In the agonizing hours in Gethsemane, Christ prayed "Not what I will but what you will." This example of trusting obedience reverberates through the millennia as the most courageous prayer I know. Although uttered in the depth of sorrow, the love for God and for all of us that is embedded in this prayer is achingly good news.

When St. Peter heard the cock crow after his third denial of Christ, "he broke down and wept." To be capable of feeling such deep sorrow, having the grace to weep, and ultimately knowing the forgiveness of a loving God is also good news.

At the foot of the Cross, Christ's faithful mother remained with St. John. To them, Christ said, "Behold your son" and "Behold your mother." In that gesture, Christ shared his mother not only with John but with all of us. Being entrusted to the care of a loving mother is good news.

A Roman centurion, caught up in the most ignoble of executions, declared in awe at Christ's death "Truly this man was the Son of God." For reasons I can't quite explain, that exclamation touches my heart every time I read it. When the most unlikely of people recognizes the glory of God in the darkest of hours, that is good news.

Joseph of Arimathea was, by scriptural accounts, wealthy and highly ranked. He donated a grave in which to bury Christ with dignity and care. When someone of rank and privilege does a kindness for one who has suffered so much, that is good news.

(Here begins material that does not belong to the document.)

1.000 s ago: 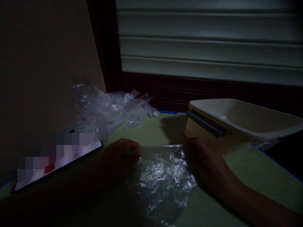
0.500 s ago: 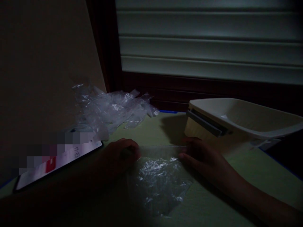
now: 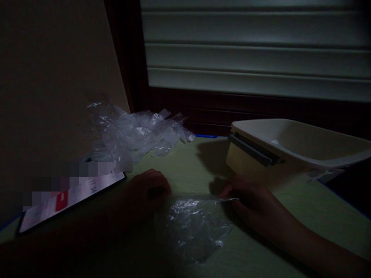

And, in the early hours of a remarkable Sunday, the best of all good news came. In the Great Vigil of Easter, light bursts through the darkness with the glorious simplicity of the Gospel words, "He has been raised. He is not here."

"He is not here." He is not here in the darkness of a tomb, in the agony of Gethsemane, in the corrupt court of Pilate, in the midst of a jeering crowd, in the embrace of a betrayer, on the path to Golgotha, or in the last hours of a brutal execution.

"He has been raised." That is the Good News! That is the Good News that dispels the darkness. This was not merely the Good News to brighten a Sunday morning two thousand years ago. This Good News dispels the darkness for all eternity. Even in a world that still knows all too much of the sorrowful, sinful and sad, this Good News can also brighten our ordinary times.



Lucia A. Silecchia is a Professor of Law at the Columbus School of Law at the Catholic University of America. "On Ordinary Times" is a biweekly column reflecting on the ways to find the sacred in the simple. Email her at silecchia@cua.edu.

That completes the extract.